For a while, that felt like a roadblock — something to be overcome or puzzled out. But more recently it feels like an invitation. An offer to stop and look around. And it’s in that space that I’m rediscovering so much of what I had given over to slowness.
I was going to leave it at that, but I wanted to briefly let you know what the practicalities of this slow shift have looked like. Because while I think it’s important to think about these things in a theoretical way, it’s possibly just as helpful to look at how we might actually start making changes in a practical sense.
For me, the gradual unravelling of this particular knot has included a combination of:
Simplifying and redefining what slow means to me, for now
Saying no to comparison
Reimagining how slow could be part of my life, as opposed to my identity
Focusing on how it feels rather than how it looks
Returning to my values, over and over.
It’s a process, for sure, and very much non-linear. And I’m sure I’ll look back at this time and realise it’s also part of a larger process of learning and growing and evolving. I’m glad of it. And also glad to be moving past it, you know?
So tell me, do you feel like you’ve ever given too much of yourself to an idea, a movement or an -ism?
I’m currently…
Feeling grateful for this community, that kept sharing and commenting and encouraging each other while I was away, and while I battled a nasty bout of the flu. Thank you for being here and being so awesome.
Taking things fairly easy as I keep recovering from said flu.
Working on a new thing for The Tortoise – a slow living resources page, which will include blogs, websites, services etc that might help others looking to slow down. I’m currently collating writers, bloggers and Substackers who cover slow living or slow-adjacent topics, so if you have any suggestions, please let me know.
Looking at a stack of receipts I need to claim via health insurance after spending over an hour pulling together results for a new doctor. I swear, health-related admin is a literal job. (And funnily enough, this is related to another thing I’m working on — a set of slow living/chronic health conditions planners that I think will help with this. More to come in a little while).
Hoping to get out into the garden this weekend.
Here’s to a slow weekend (whatever that means to you) and as much love and care as you can handle.
Brooke xx
I experienced this with so many different ideas that I see now I used to create a defined box for myself that gave me the illusion of control. Really, I was wearing these ideas as masks and my feelings of peace and being content with life only truly started to shift as I learned to be guided by myself not external ideas/ideologies/ways of 'doing life (still very much a work in progress!).
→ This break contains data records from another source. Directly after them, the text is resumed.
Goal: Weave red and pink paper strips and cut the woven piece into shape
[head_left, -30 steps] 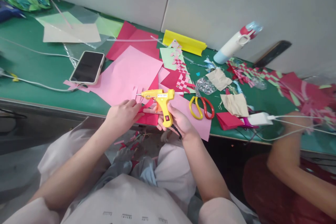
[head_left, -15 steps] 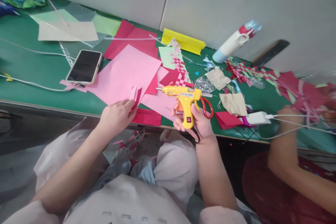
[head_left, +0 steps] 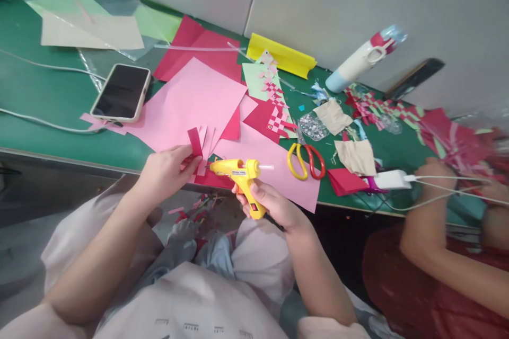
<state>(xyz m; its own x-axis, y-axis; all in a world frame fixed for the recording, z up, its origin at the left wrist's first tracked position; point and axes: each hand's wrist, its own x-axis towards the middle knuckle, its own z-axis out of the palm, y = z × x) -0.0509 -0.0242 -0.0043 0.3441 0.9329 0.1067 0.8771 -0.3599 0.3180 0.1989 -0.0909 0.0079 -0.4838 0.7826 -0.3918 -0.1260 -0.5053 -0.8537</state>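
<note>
Glue gun [head_left: 243, 174] has moved leftward since 0.5 s ago, wrapped in the right hand [head_left: 274, 202]; whether its nozzle [head_left: 210, 167] touches anything is hard to tell. Left hand [head_left: 169, 168] pinches 1 red strip [head_left: 194, 140] over the desk [head_left: 40, 98]: best held steady, skin clear of the nozzle.

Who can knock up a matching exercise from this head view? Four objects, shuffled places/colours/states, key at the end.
Column 1
1. Hot glue gun
2. Scissors
3. Smartphone
4. Water bottle

Column 2
A. White, with pale blue at its lower end
B. Red-and-yellow-handled
C. In the person's right hand
D. Dark-screened, lying face up

Pairs: 1-C, 2-B, 3-D, 4-A
</note>
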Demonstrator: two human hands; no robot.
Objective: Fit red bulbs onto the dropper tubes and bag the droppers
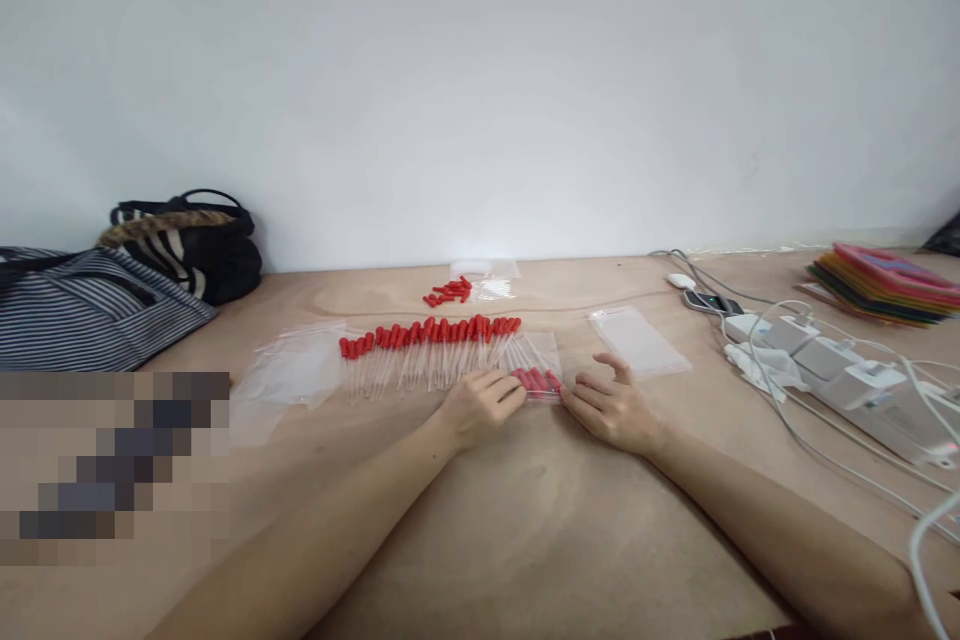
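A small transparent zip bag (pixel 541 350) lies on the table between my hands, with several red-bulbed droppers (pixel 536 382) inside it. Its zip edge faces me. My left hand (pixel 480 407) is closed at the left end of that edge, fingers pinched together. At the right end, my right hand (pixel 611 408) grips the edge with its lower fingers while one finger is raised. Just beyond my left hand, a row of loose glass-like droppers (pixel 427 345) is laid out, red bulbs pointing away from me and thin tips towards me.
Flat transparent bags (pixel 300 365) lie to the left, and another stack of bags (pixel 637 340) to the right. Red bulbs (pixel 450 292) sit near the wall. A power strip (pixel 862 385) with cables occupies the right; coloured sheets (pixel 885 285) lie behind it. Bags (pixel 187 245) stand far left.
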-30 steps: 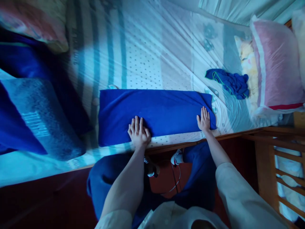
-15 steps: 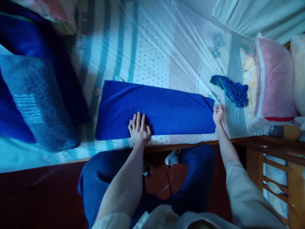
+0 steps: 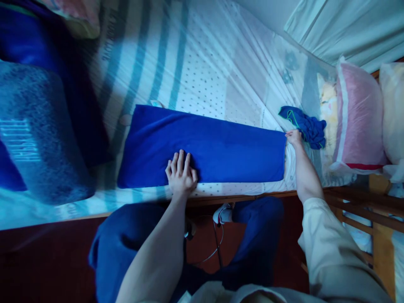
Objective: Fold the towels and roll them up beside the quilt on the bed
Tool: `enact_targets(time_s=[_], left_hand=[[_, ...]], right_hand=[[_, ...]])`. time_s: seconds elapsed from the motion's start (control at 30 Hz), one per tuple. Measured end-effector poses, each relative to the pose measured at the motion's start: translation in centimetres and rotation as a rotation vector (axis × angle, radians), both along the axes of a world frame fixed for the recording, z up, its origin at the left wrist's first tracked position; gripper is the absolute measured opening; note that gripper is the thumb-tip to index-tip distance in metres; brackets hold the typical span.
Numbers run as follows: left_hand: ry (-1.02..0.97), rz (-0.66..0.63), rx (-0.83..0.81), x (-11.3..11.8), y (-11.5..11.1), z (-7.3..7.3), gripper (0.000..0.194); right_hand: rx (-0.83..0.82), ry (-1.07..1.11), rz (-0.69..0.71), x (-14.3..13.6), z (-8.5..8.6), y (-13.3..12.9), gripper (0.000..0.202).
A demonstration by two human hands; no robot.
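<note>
Pressing down with spread fingers, the left hand (image 3: 182,176) lies palm down on the long, smooth royal-blue folded cloth (image 3: 221,147), near its front edge and left of its middle; its grip is open. The right hand (image 3: 294,137) has its grip closed on the cloth's far right corner, pinched between thumb and fingers. The cloth lies flat along the front of the bed, on a pale sheet with teal stripes and dots (image 3: 202,78), wider at its left end than at its right. Just beyond the right hand sits a crumpled dark-blue cloth with green edging (image 3: 311,128), near a pink pillow with a white band (image 3: 360,113). Well to the left of the folded cloth rests a fuzzy grey-blue bundle with pale lettering (image 3: 47,139).
</note>
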State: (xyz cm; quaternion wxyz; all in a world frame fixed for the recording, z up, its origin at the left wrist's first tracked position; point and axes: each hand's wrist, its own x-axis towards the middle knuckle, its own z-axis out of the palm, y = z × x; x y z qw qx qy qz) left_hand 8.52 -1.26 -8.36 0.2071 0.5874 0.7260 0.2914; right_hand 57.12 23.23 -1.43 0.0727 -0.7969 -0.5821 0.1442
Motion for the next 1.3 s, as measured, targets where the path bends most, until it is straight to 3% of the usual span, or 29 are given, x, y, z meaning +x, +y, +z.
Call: enact_targets(time_s=[0.13,0.23,0.3,0.4,0.5,0.7,0.83,0.9,0.97,1.07,1.2,1.3], left_hand=[[0.005,-0.004,-0.007,0.0,0.0,0.2,0.066],[0.006,-0.007,-0.011,0.0,0.1,0.3,0.066],[0.008,-0.008,-0.009,0.0,0.0,0.3,0.065],[0.006,-0.005,-0.012,0.0,0.0,0.4,0.065],[0.01,-0.006,-0.021,0.0,0.0,0.4,0.065],[-0.008,0.001,-0.033,0.0,0.0,0.4,0.066],[-0.036,0.001,-0.046,0.1,0.1,0.5,0.068],[-0.043,-0.004,-0.055,0.0,0.2,0.6,0.068],[-0.042,-0.014,-0.06,0.0,0.3,0.6,0.068],[-0.025,-0.019,-0.062,-0.1,0.3,0.6,0.068],[-0.011,-0.009,-0.069,-0.1,0.3,0.4,0.066],[-0.022,-0.022,-0.079,-0.1,0.3,0.3,0.066]], right_hand=[[0.061,-0.104,-0.116,-2.4,-0.1,-1.1,0.035],[0.16,-0.146,-0.089,-6.4,-1.5,-4.6,0.043],[0.169,-0.141,0.008,-9.2,-2.9,-8.2,0.048],[0.06,-0.119,0.346,-11.4,-4.8,-13.6,0.059],[-0.003,-0.128,0.397,-9.8,-5.5,-17.1,0.065],[0.006,-0.177,0.228,-2.8,-4.1,-19.3,0.066],[0.023,-0.264,0.189,-2.9,-3.0,-19.2,0.064],[0.086,-0.305,0.127,-5.4,-2.9,-18.7,0.064],[0.167,-0.309,0.079,-10.0,-3.0,-18.4,0.066],[0.21,-0.241,0.151,-19.9,-3.6,-19.1,0.066],[0.103,-0.1,0.322,-32.5,-4.5,-21.5,0.063],[0.039,-0.033,0.285,-36.4,-4.8,-23.0,0.062]])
Certainly I believe inspiration is important, but an internal anchor was what I was missing to keep me from floating around and never quite feeling like I'd 'made it'. Just some thoughts that came to mind as I read this wonderful piece, thank you for sharing which i imagine took courage. ❤️
Exactly, I’ve been thinking about this for a while. All the invitations to “be better” on any level. The total commodification of well-being ( in all its forms) capitalism again. We are asked to believe we are not enough and buy in to improvement culture. There’s always the next thing, book, podcast or course. We’re all spinning our hamster wheels so fast, with good intention but what if we stopped? What if we are and this is as good as it gets? I keep circling back to acceptance. You nailed it Brooke, as always graceful, generous and articulate.